The book had a huge impact on my 3rd grade year. I spent many a recess playing Boxcar Children with my friends. And all that summer, I hauled treasures to my makeshift tree house in a hedgerow at the back of our nearest field, pretending that the tree was really a boxcar and I was able to recreate the adventures the four Alden children had there.
So I went to the library for a copy of this book to share with LuLu last spring. She grumbled, as she often does at many reading books (except for those about science). “It’s boring,” she whined. So, I thought, perhaps it is. After all, it was written in 1942.
But for some reason I pulled it back off the shelf last week and suggested we read it now. After minimal grumbling, LuLu started to read. The fact the children were orphans (I had long forgotten) immediately sucked her into the story. And their survivalist determination and creative independence has captured her imagination just like it did mine all those years ago.

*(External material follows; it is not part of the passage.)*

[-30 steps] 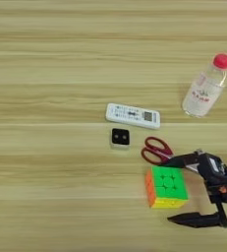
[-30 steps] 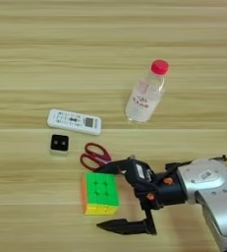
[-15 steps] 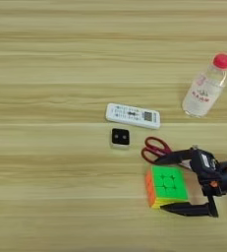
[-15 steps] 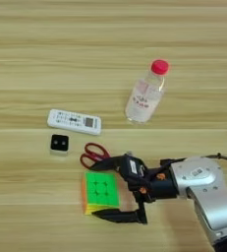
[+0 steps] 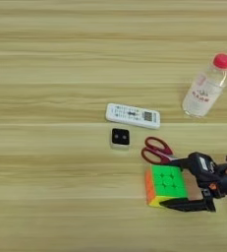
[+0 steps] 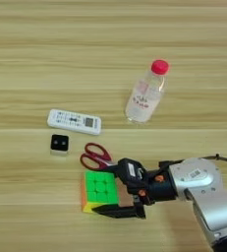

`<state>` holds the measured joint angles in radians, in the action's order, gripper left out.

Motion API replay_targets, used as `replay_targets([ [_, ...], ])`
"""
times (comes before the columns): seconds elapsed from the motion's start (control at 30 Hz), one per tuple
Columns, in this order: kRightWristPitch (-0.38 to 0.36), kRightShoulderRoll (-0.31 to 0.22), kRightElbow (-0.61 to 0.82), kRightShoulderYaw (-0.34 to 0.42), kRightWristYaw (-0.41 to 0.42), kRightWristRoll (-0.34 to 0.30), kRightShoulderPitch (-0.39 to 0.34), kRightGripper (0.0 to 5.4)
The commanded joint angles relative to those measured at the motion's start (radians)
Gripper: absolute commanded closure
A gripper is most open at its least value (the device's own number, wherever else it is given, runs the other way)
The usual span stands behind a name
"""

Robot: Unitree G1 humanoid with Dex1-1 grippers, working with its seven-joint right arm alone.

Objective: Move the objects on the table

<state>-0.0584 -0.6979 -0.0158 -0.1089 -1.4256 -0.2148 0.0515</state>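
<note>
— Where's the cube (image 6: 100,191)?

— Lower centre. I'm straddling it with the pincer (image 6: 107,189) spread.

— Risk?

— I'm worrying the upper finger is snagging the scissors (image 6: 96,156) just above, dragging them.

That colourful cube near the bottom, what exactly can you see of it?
The puzzle cube is a 3x3 twisty cube, seemingly plastic, resting flat on the table. Its top face is green, split by dark lines into nine squares; an orange side faces left and a yellow side faces the near edge. It lies just below the red-handled scissors. The gripper reaches in from the right, one black finger along its far edge and one along its near edge; whether they press it is unclear.
</note>
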Motion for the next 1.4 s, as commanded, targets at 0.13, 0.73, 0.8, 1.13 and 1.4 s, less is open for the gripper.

Today, she decided to take an overgrown cucumber from our garden and fashion it into a “drinking gourd”. Then, as she pondered the use of the this gourd, she said, “Mom, why didn’t the Boxcar Children just use gourds for cups, rather than having to clean the rust off of old cups from the dum?.” And just as quickly she answered her own question, “Because they didn’t have a knife to carve the gourds until after they went to the dump.”
I’ve been watching her mind wrap around the characters in this book like never before in her reading career. She’s thinking about their next moves and fascinated with the cleaver way they care for themselves. She even convinced me that we should co-read another chapter of it again tonight, at bedtime, instead of just reading it for school.
To be able to share something so special to me as the memory of the Boxcar Children with LuLu is the type of thing that typical parents of typical children might take for granted. But it’s one of the special blessings that makes parents of special kids leap for joy.